What this task involves ▸ After locating the line that holds "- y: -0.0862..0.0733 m", output it and all following lines word for word, stopping only at the end of the data.

======== Material to process

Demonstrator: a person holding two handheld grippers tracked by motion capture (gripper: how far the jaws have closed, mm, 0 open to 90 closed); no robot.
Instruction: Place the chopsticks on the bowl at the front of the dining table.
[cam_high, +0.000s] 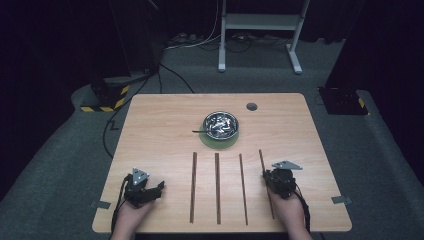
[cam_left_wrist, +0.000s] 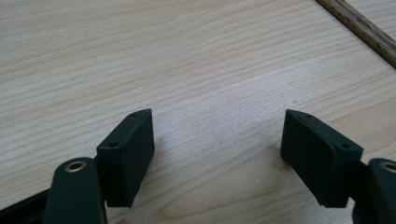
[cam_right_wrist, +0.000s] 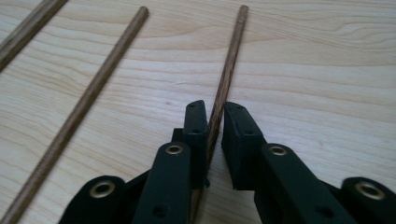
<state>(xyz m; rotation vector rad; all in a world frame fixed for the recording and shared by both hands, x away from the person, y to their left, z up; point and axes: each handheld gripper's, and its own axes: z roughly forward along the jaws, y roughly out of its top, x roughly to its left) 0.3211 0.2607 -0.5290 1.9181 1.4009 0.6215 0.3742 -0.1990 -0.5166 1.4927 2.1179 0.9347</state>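
Tabletop (cam_high: 165, 120) of pale wood spans the middle of the high view, with four thin wooden rods lying side by side in its lower half. A metal bowl (cam_high: 221, 124) sits on a green mat (cam_high: 220, 141) just above the rods, at centre frame, and a small grey disc (cam_high: 251, 106) lies to its upper right. At lower left, a hand holds the left gripper (cam_high: 156, 189) on bare wood, well apart from the nearest rod (cam_high: 193, 187); in the left gripper view its jaws stand spread wide with nothing between them. At lower right, the other hand holds the right gripper (cam_high: 267, 176) over the rightmost rod (cam_high: 261, 160), which slants slightly from upper left to lower right. In the right gripper view, the rightmost rod (cam_right_wrist: 229, 65) runs up the middle of the frame, and the two black jaws are drawn together on it, pinching it partway along its length.
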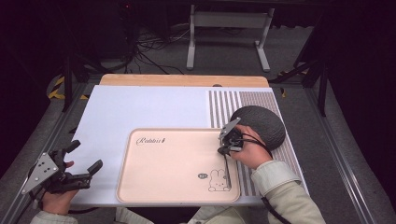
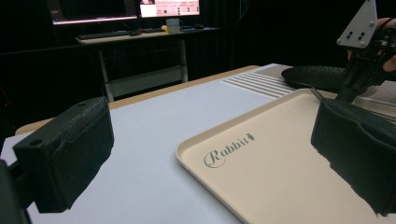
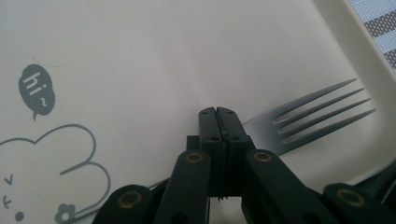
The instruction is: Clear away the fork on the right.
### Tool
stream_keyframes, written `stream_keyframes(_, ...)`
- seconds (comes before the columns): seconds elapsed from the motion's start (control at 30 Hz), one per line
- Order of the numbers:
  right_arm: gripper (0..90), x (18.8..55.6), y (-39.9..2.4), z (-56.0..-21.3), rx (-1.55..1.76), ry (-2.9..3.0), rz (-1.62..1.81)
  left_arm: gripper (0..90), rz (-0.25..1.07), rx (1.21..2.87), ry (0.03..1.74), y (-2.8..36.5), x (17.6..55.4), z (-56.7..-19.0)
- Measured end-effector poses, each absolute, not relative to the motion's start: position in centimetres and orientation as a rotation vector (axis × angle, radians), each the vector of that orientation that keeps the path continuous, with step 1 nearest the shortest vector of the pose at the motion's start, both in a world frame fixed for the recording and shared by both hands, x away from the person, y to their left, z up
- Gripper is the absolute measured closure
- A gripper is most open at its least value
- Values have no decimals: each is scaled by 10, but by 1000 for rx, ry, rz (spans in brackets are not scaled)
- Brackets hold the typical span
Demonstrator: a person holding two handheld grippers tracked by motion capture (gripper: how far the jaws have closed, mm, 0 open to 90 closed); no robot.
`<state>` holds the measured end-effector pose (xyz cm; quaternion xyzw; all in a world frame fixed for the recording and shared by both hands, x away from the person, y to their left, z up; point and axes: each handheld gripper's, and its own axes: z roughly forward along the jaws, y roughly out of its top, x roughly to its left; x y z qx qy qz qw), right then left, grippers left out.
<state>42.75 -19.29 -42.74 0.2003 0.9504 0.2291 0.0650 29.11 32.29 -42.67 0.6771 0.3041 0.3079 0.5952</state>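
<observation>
Fork (image 3: 317,116) seemingly on tray (image 1: 159,182), right edge

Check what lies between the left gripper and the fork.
Bare white mat, then the tray's bare surface with "Rabbit" lettering, seen in the high view between the left gripper and the fork.

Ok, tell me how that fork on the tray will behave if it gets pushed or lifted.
The fork looks like thin polished metal, so it is probably stiff and light. Lying flat on the smooth tray, it would likely slide rather than roll. The right gripper is shut by its neck; such a slim, glossy handle may pivot or slip in narrow jaws.
</observation>
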Motion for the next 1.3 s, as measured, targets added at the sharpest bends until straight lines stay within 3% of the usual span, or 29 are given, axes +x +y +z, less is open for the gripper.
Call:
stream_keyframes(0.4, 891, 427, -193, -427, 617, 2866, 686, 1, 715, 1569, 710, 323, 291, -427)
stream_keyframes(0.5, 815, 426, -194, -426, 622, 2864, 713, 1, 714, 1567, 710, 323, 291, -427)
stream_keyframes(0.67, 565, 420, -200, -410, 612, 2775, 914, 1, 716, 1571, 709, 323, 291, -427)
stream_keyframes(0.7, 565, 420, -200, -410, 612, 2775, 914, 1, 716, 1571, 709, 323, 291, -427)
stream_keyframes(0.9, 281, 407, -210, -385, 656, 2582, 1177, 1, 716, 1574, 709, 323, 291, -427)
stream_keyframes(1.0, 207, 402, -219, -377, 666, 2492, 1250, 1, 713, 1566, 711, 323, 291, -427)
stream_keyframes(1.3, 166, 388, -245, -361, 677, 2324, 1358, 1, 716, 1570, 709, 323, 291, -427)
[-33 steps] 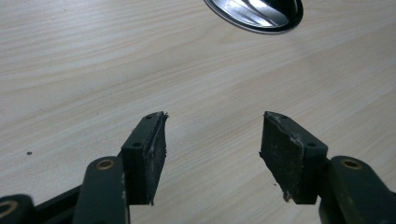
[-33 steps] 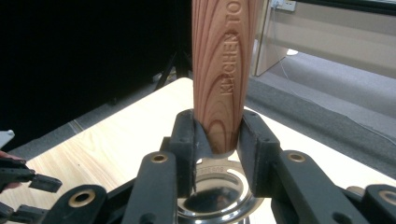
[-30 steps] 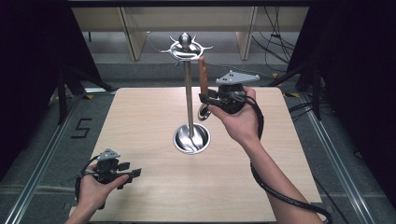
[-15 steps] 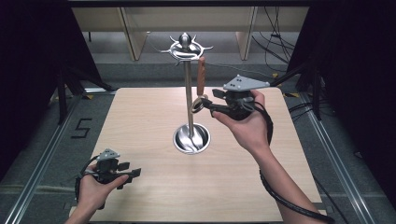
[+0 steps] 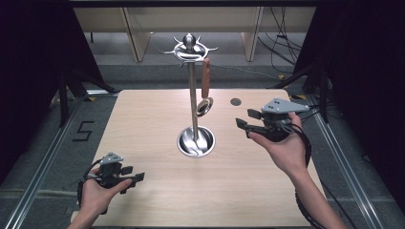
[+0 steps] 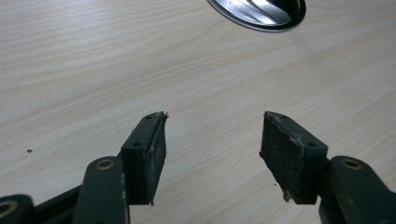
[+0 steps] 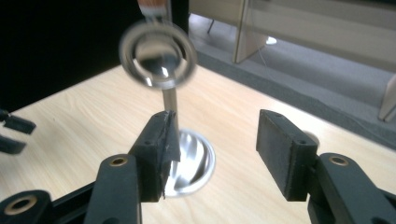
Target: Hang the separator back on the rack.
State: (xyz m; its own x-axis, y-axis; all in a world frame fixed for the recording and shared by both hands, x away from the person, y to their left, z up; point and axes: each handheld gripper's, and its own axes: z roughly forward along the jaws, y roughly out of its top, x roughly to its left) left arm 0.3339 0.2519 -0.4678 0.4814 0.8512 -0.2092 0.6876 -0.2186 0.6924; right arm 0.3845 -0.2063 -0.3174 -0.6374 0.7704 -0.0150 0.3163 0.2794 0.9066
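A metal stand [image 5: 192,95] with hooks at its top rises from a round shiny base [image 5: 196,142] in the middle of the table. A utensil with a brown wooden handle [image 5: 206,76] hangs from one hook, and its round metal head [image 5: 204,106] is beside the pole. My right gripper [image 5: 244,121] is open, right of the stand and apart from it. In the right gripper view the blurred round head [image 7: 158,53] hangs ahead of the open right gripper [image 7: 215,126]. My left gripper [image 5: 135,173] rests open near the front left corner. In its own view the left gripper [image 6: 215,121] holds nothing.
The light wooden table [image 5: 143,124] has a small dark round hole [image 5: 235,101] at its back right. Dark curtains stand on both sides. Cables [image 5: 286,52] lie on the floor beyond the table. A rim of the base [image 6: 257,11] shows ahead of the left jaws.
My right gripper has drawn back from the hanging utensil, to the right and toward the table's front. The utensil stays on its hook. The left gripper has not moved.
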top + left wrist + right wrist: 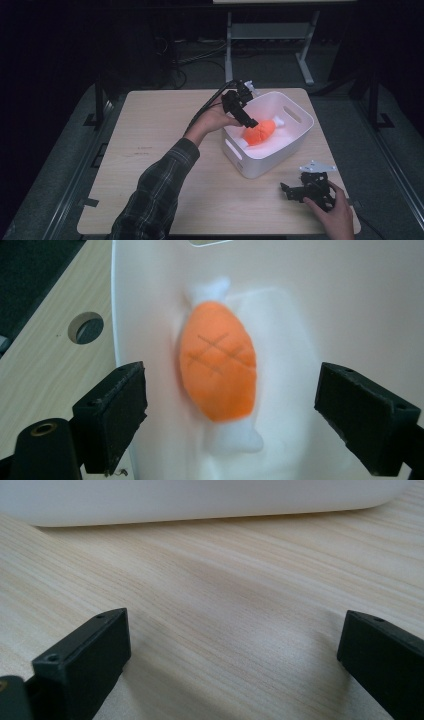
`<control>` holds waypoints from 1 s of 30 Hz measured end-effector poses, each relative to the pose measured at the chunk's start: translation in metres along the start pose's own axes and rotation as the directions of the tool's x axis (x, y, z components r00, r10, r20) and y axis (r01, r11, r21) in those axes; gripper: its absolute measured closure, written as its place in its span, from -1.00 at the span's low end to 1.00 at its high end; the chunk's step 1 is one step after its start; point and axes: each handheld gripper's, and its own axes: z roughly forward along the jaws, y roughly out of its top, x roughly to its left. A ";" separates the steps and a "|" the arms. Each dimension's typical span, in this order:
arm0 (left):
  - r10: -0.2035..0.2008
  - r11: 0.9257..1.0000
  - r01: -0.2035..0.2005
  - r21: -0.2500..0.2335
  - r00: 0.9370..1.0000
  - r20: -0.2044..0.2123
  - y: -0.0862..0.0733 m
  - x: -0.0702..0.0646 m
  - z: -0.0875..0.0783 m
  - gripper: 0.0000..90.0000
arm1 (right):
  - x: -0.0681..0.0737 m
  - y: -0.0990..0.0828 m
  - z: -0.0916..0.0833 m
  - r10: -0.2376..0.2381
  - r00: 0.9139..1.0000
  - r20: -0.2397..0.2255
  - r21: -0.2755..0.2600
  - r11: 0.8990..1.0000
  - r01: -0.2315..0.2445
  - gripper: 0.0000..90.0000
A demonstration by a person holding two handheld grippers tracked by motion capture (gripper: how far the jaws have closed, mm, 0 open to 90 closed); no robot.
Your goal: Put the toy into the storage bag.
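An orange plush toy (260, 132) with white ends, stitched with a crosshatch, lies inside a white plastic bin (296, 145) on the table. My left gripper (248, 121) hangs over the bin's near-left rim, pointing down at the toy. In the left gripper view the toy (219, 362) lies on the bin floor between the two wide-apart jaws, touching neither. My right gripper (289, 192) rests low over the table near the front right corner, open, with bare wood between its jaws. The bin's white wall (200, 500) runs across the top of the right gripper view.
The light wooden table (150, 150) has a round cable hole (86, 327) beside the bin. A person's plaid sleeve (155, 195) crosses the table's front middle. A white-framed table leg (270, 35) stands on the dark floor beyond.
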 end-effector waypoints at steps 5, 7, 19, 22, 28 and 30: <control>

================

Output of the exercise ▸
  - y: -0.0862..0.0733 m
  - x: -0.0702..0.0646 m
  - z: -0.0875..0.0783 m
  - gripper: 0.0000..90.0000
arm1 (right):
  - x: -0.0681..0.0737 m
  - y: -0.0990..0.0828 m
  - z: -0.0916..0.0833 m
  - r10: -0.2376..0.2381
  - r00: 0.9139..1.0000
  - r20: -0.2397..0.2255
  - r21: -0.2755..0.2600
  - r11: 0.8990..1.0000
  - r01: -0.2315..0.2445
  - gripper: 0.0000..90.0000
A demonstration by a person holding two handheld grippers tracked by motion capture (gripper: how far the jaws have closed, mm, 0 open to 90 closed); no robot.
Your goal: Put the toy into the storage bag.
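An orange plush toy (260, 132) with white ends, stitched with a crosshatch, lies inside a white plastic bin (296, 145) on the table. My left gripper (248, 121) hangs over the bin's near-left rim, pointing down at the toy. In the left gripper view the toy (219, 362) lies on the bin floor between the two wide-apart jaws, touching neither. My right gripper (289, 192) rests low over the table near the front right corner, open, with bare wood between its jaws. The bin's white wall (200, 500) runs across the top of the right gripper view.
The light wooden table (150, 150) has a round cable hole (86, 327) beside the bin. A person's plaid sleeve (155, 195) crosses the table's front middle. A white-framed table leg (270, 35) stands on the dark floor beyond.
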 end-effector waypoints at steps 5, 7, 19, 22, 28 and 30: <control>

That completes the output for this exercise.